Nestes tempos em que ESG entrou em definitivo na pauta de executivos e empresas, precisamos falar de água e esgoto, mesmo se o setor de atuação da sua empresa não for este ou que não tenha nenhum processo produtivo dependente de água. Embora o saneamento esteja fortemente ligado às políticas públicas, não podemos, enquanto cidadãos e gestores, ignorar o fato de que parte de nossos funcionários e suas famílias vivem em áreas sem esgoto e água tratada. Em tempos de pandemia, quando um dos cuidados mais recomendados é lavarmos as mãos, este recurso pode ser considerado um luxo por muitos brasileiros. Como esperarmos uma força de trabalho mais capacitada, mais produtiva, se as condições básicas muitas vezes não lhes são oferecidas? O saneamento é fator decisivo no desenvolvimento humano. Vale uma reflexão sobre como as empresas podem influenciar a mudança neste cenário.

Para além de batermos palmas para o leilão e de cuidar do tratamento dos próprios efluentes industriais, precisamos encarar o papel do setor privado no acesso à água.
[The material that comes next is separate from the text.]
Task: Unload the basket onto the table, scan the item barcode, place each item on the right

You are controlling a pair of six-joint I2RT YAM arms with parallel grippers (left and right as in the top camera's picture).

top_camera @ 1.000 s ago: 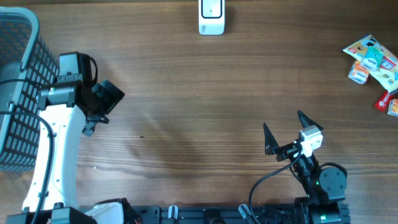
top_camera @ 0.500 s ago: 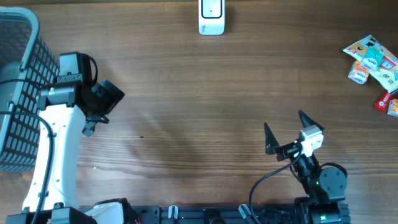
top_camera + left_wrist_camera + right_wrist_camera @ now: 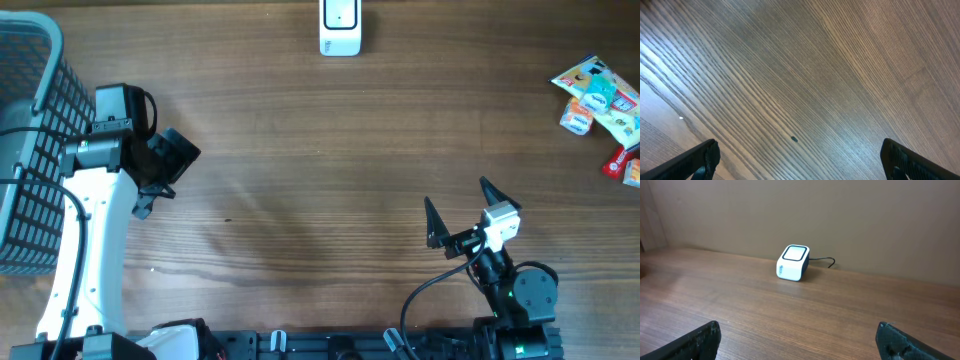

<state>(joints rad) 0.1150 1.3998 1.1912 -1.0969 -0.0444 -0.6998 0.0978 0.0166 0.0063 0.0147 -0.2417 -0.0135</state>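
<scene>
The items, several small colourful packets (image 3: 600, 98), lie in a loose pile at the table's far right; no barcode shows on them. A white barcode scanner (image 3: 340, 27) stands at the back centre, and in the right wrist view the scanner (image 3: 793, 262) has a dark cable behind it. Near the front right, my right gripper (image 3: 460, 206) is open and empty, facing the scanner. Its fingertips (image 3: 702, 340) frame bare wood. My left gripper (image 3: 165, 175) hangs open over the left side of the table, with nothing but wood between its fingers (image 3: 702, 159).
A grey mesh basket (image 3: 30, 140) stands at the left edge, beside the left arm. The wooden tabletop (image 3: 320, 170) stretches between the two arms. A small dark speck (image 3: 794, 139) marks the wood below the left gripper.
</scene>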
Fomentar parcerias com o terceiro setor, com programas que incentivem o uso racional da água ou até mesmo assegurar que os funcionários de sua empresa possam comprar água potável para seu uso fora do ambiente de trabalho, apoiando ou financiando projetos de purificação de água com baixo custo, podem ser ações pequenas, mas que feitas por muitos, têm o poder de transformação social. Várias B Corps e startups são muito ativas na promoção do acesso à água potável. Este é o ESG na prática, começando por aquilo que é básico.